§ PROBLEM REQUIREMENTS:
Verbatim copy, images omitted: return the full listing.

· · ·

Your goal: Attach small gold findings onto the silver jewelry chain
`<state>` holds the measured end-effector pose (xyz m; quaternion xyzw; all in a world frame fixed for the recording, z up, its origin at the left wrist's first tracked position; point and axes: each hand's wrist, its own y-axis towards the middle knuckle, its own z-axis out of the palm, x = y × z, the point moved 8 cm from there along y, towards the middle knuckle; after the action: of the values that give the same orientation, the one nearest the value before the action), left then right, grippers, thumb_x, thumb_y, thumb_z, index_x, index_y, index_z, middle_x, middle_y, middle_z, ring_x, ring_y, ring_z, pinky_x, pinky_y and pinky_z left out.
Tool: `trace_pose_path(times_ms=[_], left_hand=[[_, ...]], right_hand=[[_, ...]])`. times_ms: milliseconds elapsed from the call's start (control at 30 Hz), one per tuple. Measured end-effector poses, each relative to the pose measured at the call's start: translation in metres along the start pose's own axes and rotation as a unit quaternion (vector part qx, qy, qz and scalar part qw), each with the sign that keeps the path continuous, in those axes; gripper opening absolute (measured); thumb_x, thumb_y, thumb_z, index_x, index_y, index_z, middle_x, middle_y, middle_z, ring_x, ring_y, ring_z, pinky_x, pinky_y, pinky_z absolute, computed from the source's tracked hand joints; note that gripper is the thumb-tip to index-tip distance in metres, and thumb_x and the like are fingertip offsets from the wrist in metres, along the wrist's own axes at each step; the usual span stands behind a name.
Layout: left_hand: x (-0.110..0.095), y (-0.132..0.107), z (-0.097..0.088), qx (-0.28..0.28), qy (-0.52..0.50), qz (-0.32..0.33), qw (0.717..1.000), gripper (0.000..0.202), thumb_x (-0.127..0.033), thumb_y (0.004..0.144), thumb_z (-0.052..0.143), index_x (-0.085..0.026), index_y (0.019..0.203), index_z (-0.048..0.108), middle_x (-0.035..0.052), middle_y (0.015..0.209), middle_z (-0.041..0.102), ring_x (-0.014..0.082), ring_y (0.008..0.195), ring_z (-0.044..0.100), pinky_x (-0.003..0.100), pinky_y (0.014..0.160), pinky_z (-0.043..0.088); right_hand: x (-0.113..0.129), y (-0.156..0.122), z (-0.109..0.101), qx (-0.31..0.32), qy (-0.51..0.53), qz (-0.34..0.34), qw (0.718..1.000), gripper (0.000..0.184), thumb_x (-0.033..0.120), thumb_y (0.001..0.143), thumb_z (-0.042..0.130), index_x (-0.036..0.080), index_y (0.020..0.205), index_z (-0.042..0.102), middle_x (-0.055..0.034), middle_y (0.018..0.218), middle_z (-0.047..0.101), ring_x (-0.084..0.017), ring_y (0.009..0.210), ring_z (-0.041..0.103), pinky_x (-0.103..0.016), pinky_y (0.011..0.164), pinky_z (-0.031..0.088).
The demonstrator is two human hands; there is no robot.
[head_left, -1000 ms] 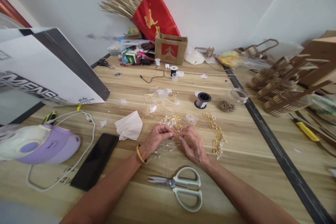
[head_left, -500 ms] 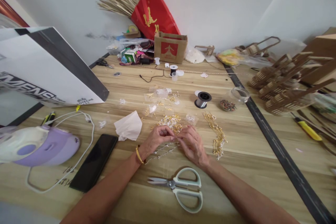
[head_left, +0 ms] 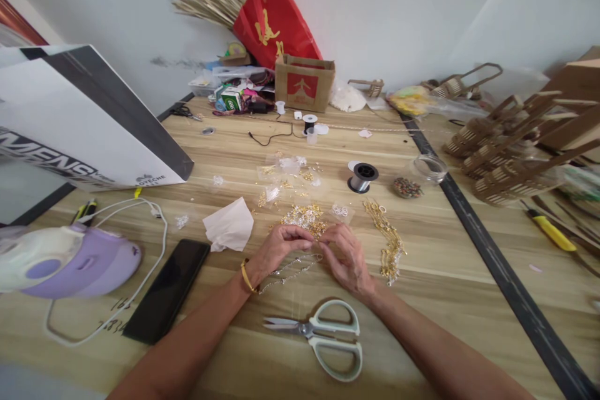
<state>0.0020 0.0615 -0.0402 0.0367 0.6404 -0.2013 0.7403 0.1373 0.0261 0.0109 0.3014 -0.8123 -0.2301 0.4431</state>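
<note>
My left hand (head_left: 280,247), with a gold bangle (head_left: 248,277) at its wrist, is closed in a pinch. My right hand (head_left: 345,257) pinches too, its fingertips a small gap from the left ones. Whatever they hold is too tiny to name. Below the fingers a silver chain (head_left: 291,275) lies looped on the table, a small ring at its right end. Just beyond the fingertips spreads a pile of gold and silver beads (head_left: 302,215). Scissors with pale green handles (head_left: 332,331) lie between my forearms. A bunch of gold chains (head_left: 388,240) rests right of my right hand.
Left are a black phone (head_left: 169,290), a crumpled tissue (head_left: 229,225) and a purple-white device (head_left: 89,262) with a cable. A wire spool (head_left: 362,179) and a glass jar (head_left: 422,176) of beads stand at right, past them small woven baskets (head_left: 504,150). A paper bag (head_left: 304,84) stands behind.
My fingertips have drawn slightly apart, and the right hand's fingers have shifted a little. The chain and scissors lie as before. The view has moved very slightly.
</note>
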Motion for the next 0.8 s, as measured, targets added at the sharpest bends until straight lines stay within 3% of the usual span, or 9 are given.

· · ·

§ COMPLETED EXERCISE:
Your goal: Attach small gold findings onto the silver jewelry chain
`<state>` holds the measured end-effector pose (xyz m; quaternion xyzw; all in a world frame fixed for the recording, z up, its origin at the left wrist's first tracked position; point and axes: each hand's wrist, its own y-axis towards the middle knuckle, its own z-axis out of the palm, x = y × z, the point moved 8 cm from there along y, towards the middle knuckle; after the action: of the values that give the same orientation, the one nearest the value before the action), left then right, grippers, thumb_x, thumb_y, thumb_z, index_x, index_y, index_z, middle_x, middle_y, middle_z, ring_x, ring_y, ring_z, pinky_x, pinky_y and pinky_z left out.
Tool: `trace_pose_path(times_ms=[_], left_hand=[[_, ...]], right_hand=[[_, ...]])`. times_ms: milliseconds elapsed from the call's start (control at 30 Hz), one per tuple. Measured end-effector poses, each relative to the pose measured at the call's start: translation in metres along the start pose's own axes and rotation as a unit quaternion (vector part qx, qy, qz and scalar part qw), each with the sign that keeps the path continuous, in those axes; gripper opening absolute (measured); thumb_x, thumb_y, thumb_z, index_x, index_y, index_z, middle_x, middle_y, middle_z, ring_x, ring_y, ring_z, pinky_x, pinky_y, pinky_z absolute, computed from the source's tracked hand joints; note that gripper is the thumb-tip to index-tip distance in metres, and thumb_x and the like are fingertip offsets from the wrist in metres, along the wrist's own axes at each step; the usual span stands behind a name.
Layout: left_hand: x (-0.110..0.095), y (-0.132..0.107), z (-0.097..0.088), qx (-0.28..0.28), qy (-0.52..0.50), qz (-0.32..0.33), qw (0.717..1.000), gripper (0.000..0.202), thumb_x (-0.127..0.033), thumb_y (0.004..0.144), thumb_z (-0.052..0.143), index_x (-0.085..0.026), index_y (0.019..0.203), index_z (-0.048..0.108), middle_x (-0.035..0.052), middle_y (0.015..0.209), middle_z (-0.041..0.102), ring_x (-0.014..0.082), ring_y (0.008..0.195), ring_z (-0.044..0.100), pinky_x (-0.003..0.100), pinky_y (0.014..0.160), pinky_z (-0.043..0.088); right_hand: x (-0.113..0.129), y (-0.156..0.122), z (-0.109..0.101), qx (-0.31..0.32), qy (-0.51..0.53), qz (-0.34..0.34), qw (0.718..1.000), gripper (0.000..0.184), thumb_x (-0.033..0.120), thumb_y (0.001..0.143), thumb_z (-0.042..0.130), index_x (-0.036..0.080), index_y (0.020..0.205), index_z (-0.042..0.102), middle_x (-0.055..0.034), middle_y (0.018..0.218), middle_z (-0.047..0.101), ring_x (-0.084..0.017), ring_y (0.009..0.210), ring_z (-0.041..0.103), pinky_x (-0.103..0.016), pinky_y (0.011..0.164), pinky_z (-0.031..0.088).
The demonstrator is two human hands; there is no robot.
[head_left, -1000 ms] 
[head_left, -500 ms] 
[head_left, +0 ms] 
<state>0.0020 0.0615 -0.0402 0.0367 0.6404 -0.2013 0.7403 0.1373 0.0261 0.0109 0.3014 -0.8123 -0.2301 0.4431</state>
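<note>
My left hand (head_left: 280,247), with a gold bangle (head_left: 248,277) at its wrist, is closed in a pinch. My right hand (head_left: 345,257) pinches too, its fingertips a small gap from the left ones. Whatever they hold is too tiny to name. Below the fingers a silver chain (head_left: 291,275) lies looped on the table, a small ring at its right end. Just beyond the fingertips spreads a pile of gold and silver beads (head_left: 302,215). Scissors with pale green handles (head_left: 332,331) lie between my forearms. A bunch of gold chains (head_left: 388,240) rests right of my right hand.
Left are a black phone (head_left: 169,290), a crumpled tissue (head_left: 229,225) and a purple-white device (head_left: 89,262) with a cable. A wire spool (head_left: 362,179) and a glass jar (head_left: 422,176) of beads stand at right, past them small woven baskets (head_left: 504,150). A paper bag (head_left: 304,84) stands behind.
My fingertips have drawn slightly apart, and the right hand's fingers have shifted a little. The chain and scissors lie as before. The view has moved very slightly.
</note>
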Motion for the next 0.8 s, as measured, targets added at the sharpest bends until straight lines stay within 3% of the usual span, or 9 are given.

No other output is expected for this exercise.